→ **What is expected**
Scan the records below. Copy every line in which the word "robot" appears.

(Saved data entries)

────────

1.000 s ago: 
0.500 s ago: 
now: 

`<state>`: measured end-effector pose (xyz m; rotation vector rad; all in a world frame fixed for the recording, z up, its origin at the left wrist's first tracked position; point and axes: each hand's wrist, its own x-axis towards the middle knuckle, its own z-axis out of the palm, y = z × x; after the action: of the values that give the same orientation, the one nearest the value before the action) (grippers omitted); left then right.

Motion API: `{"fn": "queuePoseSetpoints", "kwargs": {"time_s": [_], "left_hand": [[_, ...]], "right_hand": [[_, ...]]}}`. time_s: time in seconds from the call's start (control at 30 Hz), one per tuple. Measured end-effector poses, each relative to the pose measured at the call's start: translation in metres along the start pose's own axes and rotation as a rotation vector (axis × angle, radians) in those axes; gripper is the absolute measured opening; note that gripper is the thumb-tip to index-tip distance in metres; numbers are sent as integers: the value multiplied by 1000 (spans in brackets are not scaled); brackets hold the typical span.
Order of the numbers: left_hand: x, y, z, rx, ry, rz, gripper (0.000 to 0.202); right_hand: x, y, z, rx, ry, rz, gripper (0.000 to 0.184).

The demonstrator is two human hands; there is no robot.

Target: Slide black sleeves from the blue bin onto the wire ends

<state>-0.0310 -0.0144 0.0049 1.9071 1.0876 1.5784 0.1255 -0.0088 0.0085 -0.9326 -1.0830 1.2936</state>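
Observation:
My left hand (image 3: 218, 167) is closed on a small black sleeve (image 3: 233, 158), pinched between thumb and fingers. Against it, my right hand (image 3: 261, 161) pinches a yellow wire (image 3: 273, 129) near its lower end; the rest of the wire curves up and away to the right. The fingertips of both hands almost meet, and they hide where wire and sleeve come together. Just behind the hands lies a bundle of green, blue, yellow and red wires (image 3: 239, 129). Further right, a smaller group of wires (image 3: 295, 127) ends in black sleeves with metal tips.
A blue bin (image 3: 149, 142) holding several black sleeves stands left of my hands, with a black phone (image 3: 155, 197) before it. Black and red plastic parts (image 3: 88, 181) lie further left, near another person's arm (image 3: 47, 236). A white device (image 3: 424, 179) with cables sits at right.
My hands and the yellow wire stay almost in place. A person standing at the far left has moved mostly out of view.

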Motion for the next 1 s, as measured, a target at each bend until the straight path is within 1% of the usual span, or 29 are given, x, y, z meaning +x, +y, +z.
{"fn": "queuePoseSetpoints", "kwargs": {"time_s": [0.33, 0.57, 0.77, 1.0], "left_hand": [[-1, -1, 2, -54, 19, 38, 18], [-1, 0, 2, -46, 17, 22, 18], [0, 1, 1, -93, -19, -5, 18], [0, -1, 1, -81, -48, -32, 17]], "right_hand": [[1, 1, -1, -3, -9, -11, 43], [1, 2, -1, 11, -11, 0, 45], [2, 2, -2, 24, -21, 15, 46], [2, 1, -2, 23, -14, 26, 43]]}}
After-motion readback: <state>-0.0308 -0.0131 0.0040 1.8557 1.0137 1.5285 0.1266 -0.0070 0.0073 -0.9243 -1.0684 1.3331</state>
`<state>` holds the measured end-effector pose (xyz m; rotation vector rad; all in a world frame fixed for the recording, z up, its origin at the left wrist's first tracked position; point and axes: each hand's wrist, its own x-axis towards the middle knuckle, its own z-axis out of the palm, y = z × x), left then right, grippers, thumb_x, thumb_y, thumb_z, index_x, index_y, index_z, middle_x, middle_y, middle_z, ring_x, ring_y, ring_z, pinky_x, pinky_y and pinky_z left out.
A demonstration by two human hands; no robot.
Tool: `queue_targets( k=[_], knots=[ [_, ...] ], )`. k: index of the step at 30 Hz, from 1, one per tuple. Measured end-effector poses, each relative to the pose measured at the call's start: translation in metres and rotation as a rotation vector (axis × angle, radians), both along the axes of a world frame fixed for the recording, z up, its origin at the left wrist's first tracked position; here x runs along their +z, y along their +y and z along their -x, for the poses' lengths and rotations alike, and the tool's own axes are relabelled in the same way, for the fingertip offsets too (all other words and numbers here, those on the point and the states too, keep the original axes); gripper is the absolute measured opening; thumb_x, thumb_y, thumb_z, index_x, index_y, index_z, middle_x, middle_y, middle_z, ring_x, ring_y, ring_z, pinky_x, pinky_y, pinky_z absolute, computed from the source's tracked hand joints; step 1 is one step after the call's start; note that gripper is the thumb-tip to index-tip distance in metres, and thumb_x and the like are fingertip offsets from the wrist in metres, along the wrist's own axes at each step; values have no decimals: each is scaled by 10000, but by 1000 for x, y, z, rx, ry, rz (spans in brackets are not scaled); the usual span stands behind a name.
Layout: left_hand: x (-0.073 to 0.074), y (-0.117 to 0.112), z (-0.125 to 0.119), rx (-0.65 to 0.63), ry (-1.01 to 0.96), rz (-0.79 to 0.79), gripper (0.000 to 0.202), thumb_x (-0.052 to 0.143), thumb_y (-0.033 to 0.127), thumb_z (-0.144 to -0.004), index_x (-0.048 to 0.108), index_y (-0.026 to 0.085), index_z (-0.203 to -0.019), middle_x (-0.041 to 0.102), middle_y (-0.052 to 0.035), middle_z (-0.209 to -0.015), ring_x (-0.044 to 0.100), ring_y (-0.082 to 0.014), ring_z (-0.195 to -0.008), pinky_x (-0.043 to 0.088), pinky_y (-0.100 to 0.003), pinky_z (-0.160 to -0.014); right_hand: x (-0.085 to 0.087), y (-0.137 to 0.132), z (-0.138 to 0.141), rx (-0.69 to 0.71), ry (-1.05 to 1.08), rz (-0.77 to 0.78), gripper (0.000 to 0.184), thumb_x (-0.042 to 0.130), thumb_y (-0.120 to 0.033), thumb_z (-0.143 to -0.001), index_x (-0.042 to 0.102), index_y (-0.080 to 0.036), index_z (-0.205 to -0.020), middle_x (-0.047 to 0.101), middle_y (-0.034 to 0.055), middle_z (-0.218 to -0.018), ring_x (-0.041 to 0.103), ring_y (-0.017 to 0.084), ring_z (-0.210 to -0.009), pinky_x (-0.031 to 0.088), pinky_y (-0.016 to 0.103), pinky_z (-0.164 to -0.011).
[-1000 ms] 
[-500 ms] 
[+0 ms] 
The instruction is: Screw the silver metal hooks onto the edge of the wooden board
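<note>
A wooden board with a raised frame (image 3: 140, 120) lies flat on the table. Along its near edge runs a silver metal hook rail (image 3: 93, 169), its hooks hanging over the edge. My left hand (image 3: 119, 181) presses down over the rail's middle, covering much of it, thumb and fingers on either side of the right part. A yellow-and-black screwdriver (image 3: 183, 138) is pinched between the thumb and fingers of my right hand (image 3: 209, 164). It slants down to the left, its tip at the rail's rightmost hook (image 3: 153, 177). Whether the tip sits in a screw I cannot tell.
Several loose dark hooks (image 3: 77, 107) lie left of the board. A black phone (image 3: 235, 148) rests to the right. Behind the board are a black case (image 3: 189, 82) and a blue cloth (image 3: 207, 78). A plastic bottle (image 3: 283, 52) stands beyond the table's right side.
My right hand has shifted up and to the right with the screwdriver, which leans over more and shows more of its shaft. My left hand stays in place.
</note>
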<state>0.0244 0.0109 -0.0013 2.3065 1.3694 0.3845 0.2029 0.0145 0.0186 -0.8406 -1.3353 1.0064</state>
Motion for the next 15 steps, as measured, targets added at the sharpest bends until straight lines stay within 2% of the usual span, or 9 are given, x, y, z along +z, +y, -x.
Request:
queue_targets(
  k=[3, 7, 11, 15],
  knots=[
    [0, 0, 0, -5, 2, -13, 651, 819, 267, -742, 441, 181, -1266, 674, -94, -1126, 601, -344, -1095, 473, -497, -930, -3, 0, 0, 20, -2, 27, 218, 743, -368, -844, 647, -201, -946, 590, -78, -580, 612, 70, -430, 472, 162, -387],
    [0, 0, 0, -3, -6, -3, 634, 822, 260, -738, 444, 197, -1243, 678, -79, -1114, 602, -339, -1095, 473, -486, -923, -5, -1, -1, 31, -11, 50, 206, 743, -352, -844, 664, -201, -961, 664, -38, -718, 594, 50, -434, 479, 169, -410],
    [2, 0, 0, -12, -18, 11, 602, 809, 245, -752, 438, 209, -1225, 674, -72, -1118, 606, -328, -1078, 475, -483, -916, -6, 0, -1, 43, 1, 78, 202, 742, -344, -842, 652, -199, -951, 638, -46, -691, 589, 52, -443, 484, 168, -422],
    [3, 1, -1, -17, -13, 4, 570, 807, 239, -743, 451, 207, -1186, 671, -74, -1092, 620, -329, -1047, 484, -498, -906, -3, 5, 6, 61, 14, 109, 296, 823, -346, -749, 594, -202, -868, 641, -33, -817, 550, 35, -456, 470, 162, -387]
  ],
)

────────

→ **Solution for this problem**
The demonstrator is two human hands; there is no robot.
A demonstration by two human hands; no robot.

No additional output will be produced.